## REQUIRED ACTION
Pull every line from the records that has the word "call" in it.

## DATA TO EXAMINE
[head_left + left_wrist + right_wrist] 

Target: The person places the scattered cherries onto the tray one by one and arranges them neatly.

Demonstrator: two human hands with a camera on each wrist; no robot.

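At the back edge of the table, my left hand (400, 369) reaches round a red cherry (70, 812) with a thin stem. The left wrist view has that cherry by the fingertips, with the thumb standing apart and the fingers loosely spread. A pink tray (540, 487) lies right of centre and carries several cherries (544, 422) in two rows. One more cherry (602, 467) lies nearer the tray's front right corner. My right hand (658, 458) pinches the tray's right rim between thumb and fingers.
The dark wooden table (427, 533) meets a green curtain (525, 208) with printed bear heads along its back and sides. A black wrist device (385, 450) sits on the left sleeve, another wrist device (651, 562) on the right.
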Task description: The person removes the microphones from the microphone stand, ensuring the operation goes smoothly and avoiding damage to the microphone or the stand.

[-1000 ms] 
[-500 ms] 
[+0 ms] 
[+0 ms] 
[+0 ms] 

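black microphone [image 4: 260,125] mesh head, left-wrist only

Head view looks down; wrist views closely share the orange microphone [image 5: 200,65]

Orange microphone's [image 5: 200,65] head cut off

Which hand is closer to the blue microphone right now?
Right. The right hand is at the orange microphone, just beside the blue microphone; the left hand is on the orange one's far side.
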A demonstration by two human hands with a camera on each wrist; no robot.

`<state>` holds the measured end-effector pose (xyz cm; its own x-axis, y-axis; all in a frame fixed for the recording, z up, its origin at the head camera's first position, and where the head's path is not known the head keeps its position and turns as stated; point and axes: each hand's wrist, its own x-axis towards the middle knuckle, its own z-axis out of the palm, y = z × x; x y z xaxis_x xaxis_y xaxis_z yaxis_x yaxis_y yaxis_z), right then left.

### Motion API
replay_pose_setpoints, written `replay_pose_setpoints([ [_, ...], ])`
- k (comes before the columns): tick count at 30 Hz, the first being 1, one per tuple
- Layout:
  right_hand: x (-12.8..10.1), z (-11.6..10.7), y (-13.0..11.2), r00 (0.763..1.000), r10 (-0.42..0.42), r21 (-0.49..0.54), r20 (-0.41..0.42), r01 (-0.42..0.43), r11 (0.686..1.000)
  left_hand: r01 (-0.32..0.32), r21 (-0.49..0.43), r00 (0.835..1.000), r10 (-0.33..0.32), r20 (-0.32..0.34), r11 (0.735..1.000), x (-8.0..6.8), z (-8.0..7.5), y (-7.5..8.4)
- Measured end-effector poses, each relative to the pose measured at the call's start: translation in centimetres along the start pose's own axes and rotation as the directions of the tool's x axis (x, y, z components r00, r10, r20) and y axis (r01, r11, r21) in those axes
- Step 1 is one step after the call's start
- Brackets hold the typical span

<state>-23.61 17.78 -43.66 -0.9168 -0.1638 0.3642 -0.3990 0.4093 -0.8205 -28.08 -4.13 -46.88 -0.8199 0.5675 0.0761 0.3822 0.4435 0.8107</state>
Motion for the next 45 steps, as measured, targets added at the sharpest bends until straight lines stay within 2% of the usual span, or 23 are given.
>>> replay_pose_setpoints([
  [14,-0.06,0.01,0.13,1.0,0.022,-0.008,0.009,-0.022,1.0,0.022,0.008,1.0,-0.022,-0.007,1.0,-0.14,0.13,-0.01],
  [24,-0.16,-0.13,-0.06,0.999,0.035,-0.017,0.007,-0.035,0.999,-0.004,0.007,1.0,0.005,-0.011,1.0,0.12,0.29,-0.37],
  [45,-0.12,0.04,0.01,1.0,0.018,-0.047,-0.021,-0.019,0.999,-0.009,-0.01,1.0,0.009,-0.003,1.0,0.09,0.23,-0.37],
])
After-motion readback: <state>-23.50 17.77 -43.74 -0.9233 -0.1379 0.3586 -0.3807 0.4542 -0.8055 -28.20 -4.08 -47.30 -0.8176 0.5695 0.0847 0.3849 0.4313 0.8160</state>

## ANSWER FOR THE TASK
- Measured end-effector poses, each relative to the pose measured at the call's start: translation in centimetres along the start pose's own axes and rotation as the directions of the tool's x axis (x, y, z components r00, r10, r20) and y axis (r01, r11, r21) in those axes
- Step 1 is one step after the call's start

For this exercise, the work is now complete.